Data records:

* * * * *

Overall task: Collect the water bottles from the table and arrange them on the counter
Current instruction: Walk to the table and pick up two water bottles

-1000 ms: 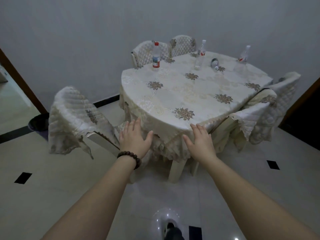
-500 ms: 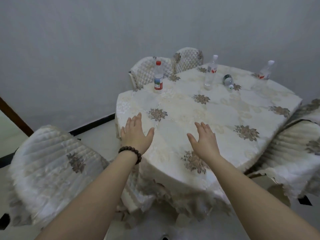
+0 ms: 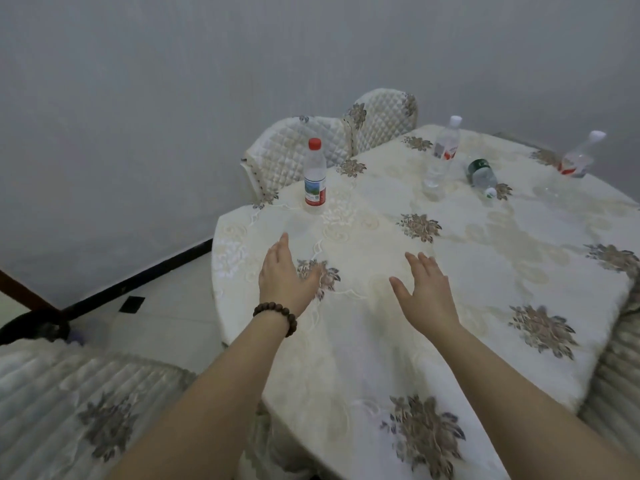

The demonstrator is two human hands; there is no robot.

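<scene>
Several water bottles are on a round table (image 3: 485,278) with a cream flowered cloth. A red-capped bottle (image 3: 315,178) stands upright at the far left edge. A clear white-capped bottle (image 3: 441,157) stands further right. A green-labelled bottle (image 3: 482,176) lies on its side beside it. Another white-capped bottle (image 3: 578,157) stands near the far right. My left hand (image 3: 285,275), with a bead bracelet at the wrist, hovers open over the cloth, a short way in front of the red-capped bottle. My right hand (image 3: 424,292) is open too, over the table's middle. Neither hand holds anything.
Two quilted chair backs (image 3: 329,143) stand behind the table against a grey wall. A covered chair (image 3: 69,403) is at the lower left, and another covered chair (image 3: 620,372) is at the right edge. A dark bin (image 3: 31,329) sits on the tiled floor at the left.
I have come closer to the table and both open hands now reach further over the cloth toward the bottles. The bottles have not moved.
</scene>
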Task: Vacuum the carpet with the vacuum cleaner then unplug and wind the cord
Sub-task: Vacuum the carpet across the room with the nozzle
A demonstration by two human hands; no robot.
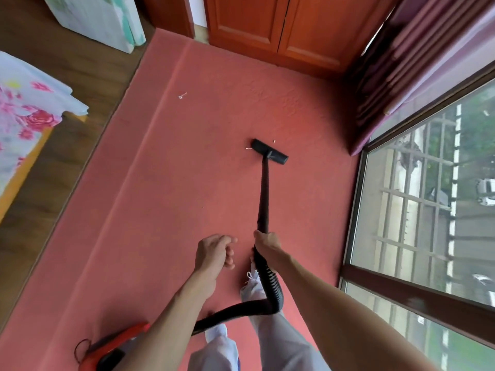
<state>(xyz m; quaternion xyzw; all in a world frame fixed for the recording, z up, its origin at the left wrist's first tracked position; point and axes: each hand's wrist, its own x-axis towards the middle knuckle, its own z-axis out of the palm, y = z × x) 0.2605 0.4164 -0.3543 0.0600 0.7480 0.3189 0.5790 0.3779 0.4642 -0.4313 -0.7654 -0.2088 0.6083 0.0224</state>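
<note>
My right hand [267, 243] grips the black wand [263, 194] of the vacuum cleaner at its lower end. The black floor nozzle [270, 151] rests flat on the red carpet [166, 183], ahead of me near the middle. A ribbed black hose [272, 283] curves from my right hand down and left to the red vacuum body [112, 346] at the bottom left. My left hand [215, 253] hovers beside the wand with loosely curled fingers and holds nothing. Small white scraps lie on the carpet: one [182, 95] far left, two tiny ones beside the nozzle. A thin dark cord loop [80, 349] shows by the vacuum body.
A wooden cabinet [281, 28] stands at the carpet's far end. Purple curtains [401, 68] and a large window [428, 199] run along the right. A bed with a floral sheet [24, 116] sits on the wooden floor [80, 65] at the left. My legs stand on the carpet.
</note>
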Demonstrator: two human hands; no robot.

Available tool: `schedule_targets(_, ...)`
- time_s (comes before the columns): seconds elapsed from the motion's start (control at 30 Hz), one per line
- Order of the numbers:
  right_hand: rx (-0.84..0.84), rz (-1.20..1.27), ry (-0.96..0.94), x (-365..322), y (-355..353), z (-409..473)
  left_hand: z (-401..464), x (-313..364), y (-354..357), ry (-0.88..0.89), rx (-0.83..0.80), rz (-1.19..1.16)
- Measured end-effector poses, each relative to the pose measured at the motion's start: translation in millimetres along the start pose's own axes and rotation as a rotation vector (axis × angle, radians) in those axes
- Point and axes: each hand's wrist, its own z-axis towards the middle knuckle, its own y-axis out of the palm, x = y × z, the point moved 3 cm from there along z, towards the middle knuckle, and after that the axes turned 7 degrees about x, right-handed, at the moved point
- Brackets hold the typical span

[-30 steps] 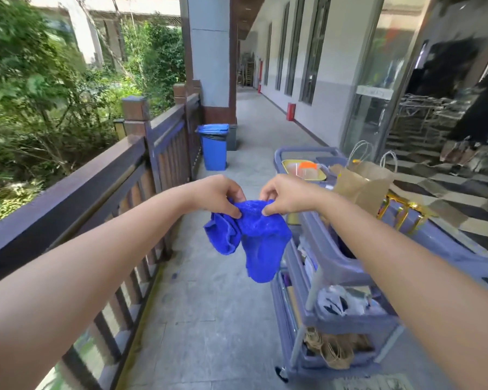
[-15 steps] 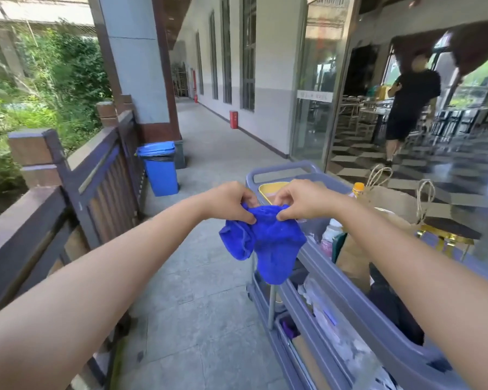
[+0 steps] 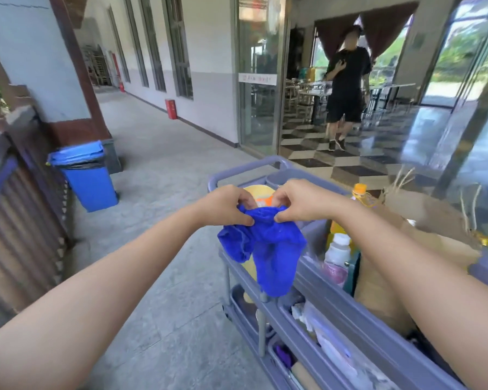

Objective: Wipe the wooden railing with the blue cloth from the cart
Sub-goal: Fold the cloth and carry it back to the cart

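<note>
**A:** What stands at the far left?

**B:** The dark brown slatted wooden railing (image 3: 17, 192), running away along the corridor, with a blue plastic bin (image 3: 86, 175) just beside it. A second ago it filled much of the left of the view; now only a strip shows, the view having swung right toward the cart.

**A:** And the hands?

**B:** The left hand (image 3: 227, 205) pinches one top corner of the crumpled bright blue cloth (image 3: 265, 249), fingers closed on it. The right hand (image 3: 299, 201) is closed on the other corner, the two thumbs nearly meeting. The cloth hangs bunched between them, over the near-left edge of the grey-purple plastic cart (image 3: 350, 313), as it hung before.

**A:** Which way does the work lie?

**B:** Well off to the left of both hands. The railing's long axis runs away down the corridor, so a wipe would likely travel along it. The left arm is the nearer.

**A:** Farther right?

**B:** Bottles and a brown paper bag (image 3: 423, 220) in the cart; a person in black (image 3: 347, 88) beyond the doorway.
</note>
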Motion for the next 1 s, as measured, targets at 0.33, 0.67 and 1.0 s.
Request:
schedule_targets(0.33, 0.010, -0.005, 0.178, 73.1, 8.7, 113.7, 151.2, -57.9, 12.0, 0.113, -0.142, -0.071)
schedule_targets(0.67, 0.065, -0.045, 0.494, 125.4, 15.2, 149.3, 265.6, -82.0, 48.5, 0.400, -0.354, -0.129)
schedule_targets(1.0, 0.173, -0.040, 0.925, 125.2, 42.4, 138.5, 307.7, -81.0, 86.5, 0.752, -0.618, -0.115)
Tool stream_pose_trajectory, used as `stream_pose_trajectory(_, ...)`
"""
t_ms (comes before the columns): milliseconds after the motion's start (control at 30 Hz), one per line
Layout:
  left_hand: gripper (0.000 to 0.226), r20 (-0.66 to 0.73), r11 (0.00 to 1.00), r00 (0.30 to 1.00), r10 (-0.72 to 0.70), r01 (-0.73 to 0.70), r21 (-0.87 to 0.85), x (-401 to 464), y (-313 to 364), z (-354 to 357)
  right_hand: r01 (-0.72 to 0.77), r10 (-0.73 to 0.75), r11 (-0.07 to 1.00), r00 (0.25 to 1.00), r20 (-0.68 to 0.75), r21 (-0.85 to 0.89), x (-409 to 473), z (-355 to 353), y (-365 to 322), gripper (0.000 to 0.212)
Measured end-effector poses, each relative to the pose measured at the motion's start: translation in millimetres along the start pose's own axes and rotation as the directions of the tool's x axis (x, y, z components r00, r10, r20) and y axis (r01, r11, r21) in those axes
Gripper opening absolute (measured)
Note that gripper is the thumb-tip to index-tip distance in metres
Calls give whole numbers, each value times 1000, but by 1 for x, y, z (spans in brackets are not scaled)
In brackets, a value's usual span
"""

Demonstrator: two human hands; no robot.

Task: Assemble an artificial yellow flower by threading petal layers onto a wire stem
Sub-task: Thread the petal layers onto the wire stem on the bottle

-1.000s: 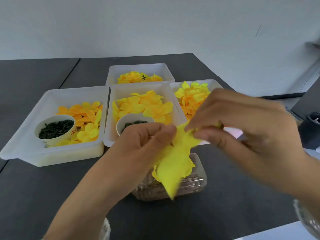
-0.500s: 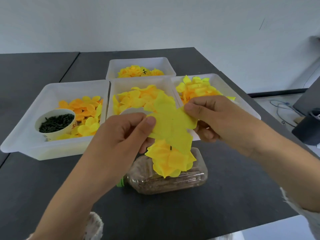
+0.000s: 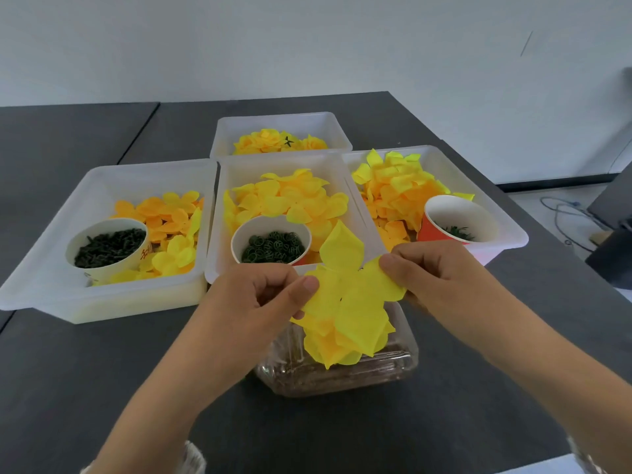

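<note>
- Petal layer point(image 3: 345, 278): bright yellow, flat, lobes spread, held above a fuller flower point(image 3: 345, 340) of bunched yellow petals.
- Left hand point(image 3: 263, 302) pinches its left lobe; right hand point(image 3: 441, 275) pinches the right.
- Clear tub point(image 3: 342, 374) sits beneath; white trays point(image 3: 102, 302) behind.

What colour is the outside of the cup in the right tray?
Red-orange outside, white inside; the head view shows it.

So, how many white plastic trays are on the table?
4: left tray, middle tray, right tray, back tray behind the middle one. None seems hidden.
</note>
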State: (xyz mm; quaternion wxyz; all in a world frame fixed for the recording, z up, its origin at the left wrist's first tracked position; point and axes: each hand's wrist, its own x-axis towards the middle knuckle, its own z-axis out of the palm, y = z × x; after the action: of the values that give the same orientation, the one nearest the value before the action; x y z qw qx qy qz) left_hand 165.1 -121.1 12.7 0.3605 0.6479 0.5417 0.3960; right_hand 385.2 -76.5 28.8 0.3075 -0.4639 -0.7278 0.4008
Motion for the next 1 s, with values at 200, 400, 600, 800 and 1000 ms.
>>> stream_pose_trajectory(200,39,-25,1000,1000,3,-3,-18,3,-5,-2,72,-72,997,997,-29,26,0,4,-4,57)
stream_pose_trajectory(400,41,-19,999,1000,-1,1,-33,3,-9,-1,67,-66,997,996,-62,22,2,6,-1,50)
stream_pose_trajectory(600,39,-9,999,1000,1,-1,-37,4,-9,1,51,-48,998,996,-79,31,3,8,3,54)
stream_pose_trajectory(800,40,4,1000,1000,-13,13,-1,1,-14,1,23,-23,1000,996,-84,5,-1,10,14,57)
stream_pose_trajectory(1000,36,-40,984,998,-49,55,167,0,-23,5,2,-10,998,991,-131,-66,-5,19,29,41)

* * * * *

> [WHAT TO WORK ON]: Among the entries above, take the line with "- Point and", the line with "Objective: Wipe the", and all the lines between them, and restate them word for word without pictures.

> [ANSWER FOR THE TASK]:
- Point and axes: each hand's wrist, its own z-axis towards the middle knuckle, its own y-axis out of the palm, x = y × z, the point moved 3 cm from there along z, towards the middle knuckle, and after that the axes turned 7 degrees about x, right-handed, at the moved point
- Brackets hold the typical span

[-30 steps] 
[-15 steps] 
[+0 steps] 

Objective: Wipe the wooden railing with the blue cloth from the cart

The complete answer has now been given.